I was a problem child.
I’ve heard all the stories from my mother that point to this fact. I was born 2 weeks early in the middle of the night with, possibly, the most horrific birth-story you just don’t want to hear. (It ended with 57 stitches for my mom). And apparently my Terrible Two’s started at about 18 months and didn’t end until I started Kindergarten.
I was an exceptional child.
I’ve heard all the stories from my mother that point to this fact. I started walking at 6 months old. I could read and do basic addition when I was 3. I could stay on my part in 4-part harmonies when I was 6.
Through elementary school, I was the teacher’s pet for every single grade, except 5th grade, where I was the bane of that teacher’s existence.

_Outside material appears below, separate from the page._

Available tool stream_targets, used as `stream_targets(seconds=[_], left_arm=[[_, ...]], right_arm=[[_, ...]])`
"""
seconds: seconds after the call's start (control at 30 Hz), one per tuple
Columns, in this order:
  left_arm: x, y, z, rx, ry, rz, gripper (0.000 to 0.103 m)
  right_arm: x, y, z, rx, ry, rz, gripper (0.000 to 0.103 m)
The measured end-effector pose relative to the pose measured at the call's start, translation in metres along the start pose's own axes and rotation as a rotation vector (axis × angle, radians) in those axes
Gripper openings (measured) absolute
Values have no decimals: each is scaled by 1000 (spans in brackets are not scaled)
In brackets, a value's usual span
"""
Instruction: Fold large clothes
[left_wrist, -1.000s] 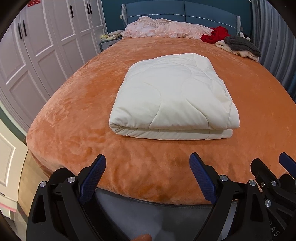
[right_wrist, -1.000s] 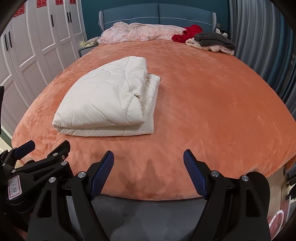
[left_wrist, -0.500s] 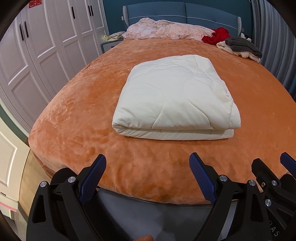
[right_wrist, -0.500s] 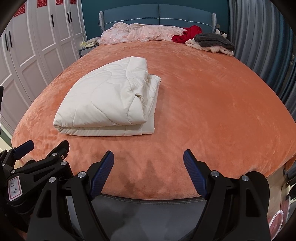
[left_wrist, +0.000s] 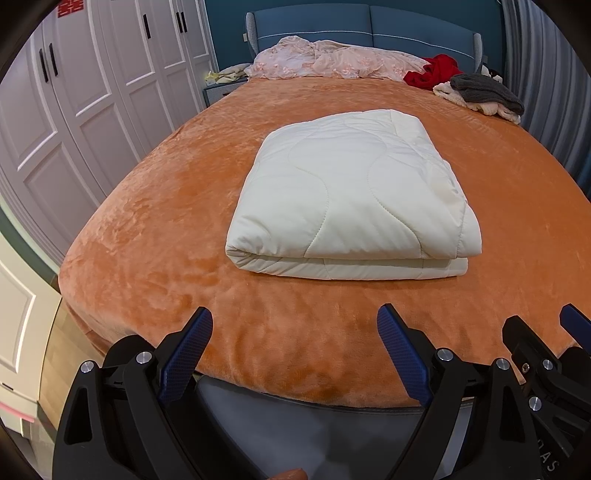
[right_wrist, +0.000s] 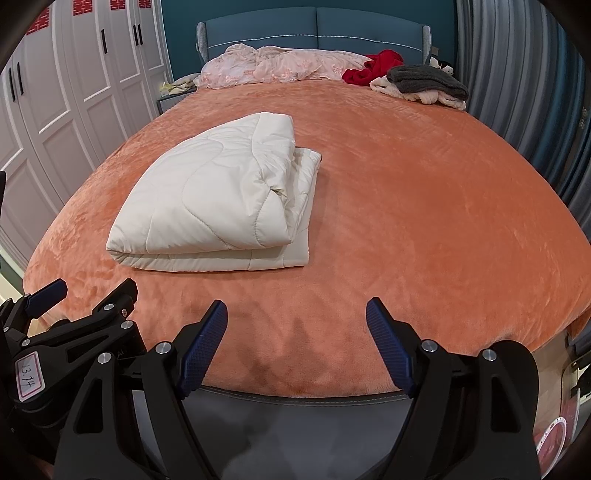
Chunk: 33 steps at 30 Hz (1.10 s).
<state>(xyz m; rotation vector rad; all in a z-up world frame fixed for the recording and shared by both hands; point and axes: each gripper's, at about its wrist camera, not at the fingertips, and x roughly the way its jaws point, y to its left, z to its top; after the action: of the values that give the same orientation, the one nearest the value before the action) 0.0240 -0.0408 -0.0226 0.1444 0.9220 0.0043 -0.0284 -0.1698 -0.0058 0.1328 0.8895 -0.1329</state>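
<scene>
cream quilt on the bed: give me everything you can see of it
The quilt is cream, padded, with wavy stitched lines; it looks like soft, smooth fabric. It is folded into a thick, rough rectangle of stacked layers, the rounded fold edges facing the cameras. On its right side, in the right wrist view, the top layer puckers and the lower layer sticks out. It lies flat on the orange bedspread. Nothing else touches it.

folded quilt on bed, clothes pile behind
</scene>
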Motion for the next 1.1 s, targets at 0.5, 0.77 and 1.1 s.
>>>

Through high school, I was either the darling or the devil. I made one of my 9th grade teachers cry because I told her she was an idiot and we both knew it was true. But another 9th grade teacher made me her aide because I was the best student she ever had.
For a long time, I told myself “Well, exceptional people are just a problem for ordinary, un-exceptional people.” So, I’ve assumed, since most people seem to love me, that most people are exceptional. And I’ve just ignored those boors who don’t understand me.
However, I’ve learned better.
I’m not one or the other. I’m both exceptional AND a problem! Some people love me. Some people hate me. Those who really know me do both with great regularity. It’s not a matter of what’s right or wrong with everyone else. It’s a matter of what’s both right AND wrong in me.
I think that the better we understand ourselves, and really appreciate both the exceptional and the problematic aspects of ourselves, then we’ll start to really be able to appreciate other people. Matthew 22:39 says to love your neighbor as yourself. So, if you don’t love yourself – and I mean all of you – your great parts and your horrible parts – then you can’t really love other people. If you think of yourself too highly, and pretend that you don’t have any flaws, then you’ll be overly critical of other people’s flaws. If you think of yourself too lowly and don’t see yourself as worth anything, then you’ll expect perfection from those around you and you’ll always be disappointed (because they will always let you down).
I’m still, and always, learning to love myself for who I am – the Exceptional, Problem Child.